#### [Instructions for the task]
Once every line below has been checked for "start", give only the number of lines that have it.
-- -- --
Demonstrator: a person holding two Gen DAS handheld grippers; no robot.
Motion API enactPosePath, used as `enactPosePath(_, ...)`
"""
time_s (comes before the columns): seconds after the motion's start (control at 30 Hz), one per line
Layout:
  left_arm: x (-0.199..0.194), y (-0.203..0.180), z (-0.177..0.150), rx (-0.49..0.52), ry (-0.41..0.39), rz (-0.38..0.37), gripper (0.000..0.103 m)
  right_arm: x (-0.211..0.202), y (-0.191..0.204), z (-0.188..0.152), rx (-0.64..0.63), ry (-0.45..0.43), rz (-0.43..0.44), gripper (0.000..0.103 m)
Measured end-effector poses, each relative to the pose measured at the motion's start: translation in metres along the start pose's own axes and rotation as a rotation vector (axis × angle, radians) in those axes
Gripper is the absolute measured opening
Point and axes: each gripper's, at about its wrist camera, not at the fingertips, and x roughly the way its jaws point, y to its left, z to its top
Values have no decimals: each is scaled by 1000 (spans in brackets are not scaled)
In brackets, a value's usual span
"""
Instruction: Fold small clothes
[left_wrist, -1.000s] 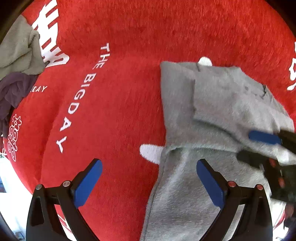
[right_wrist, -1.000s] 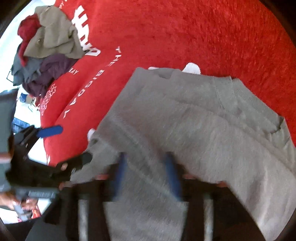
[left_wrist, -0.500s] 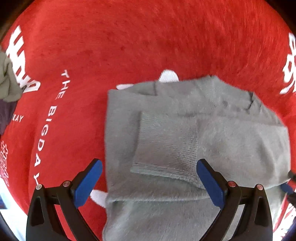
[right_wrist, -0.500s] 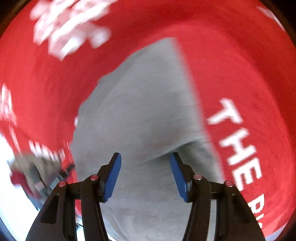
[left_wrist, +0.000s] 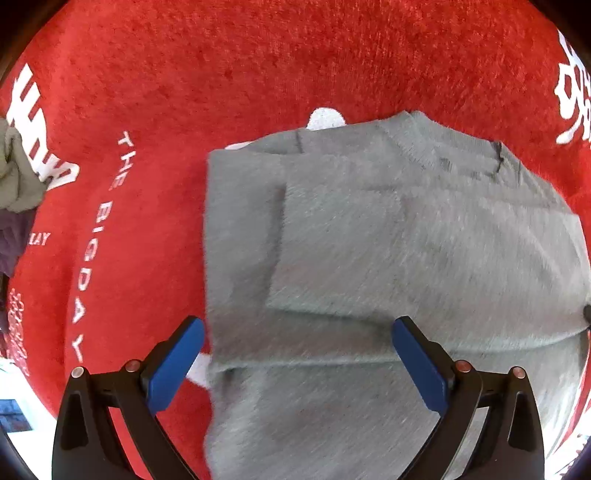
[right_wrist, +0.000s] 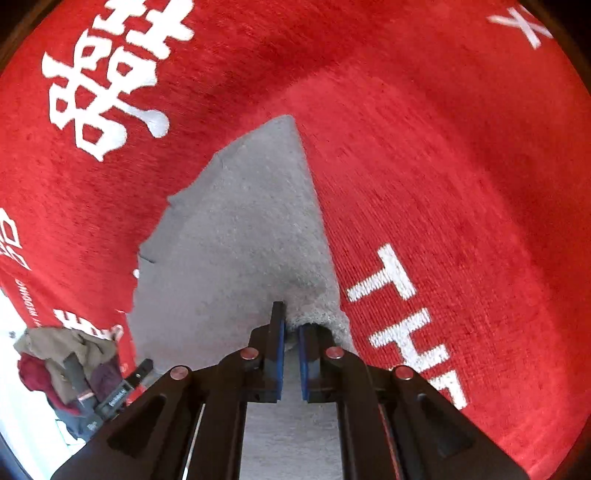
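Sweater (left_wrist: 388, 266): grey knit, lying flat on the red cloth (left_wrist: 258, 66) directly ahead of and beneath the left gripper (left_wrist: 297, 363); a sleeve is lying folded across its chest.
Sweater heading: neckline is pointing away from the left gripper, hem end is running toward it; long axis is running straight out along the left fingers.
Left gripper: blue pads are standing spread wide, hovering over the lower body of the sweater, pinching nothing; whether the tips are touching the knit cannot be told.
Right gripper (right_wrist: 291, 334): jaws have just been closing and are now pressed nearly together, pinching a raised fold of the sweater (right_wrist: 236, 236) edge between the pads.
Sweater from right gripper: fabric is stretching forward from the pinched fold, narrowing to a corner far ahead.
Clothes pile (right_wrist: 62, 365): sitting well off to the lower left of the right gripper, at the cloth's edge.
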Motion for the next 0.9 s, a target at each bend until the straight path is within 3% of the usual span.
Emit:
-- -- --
#### [Answer section]
2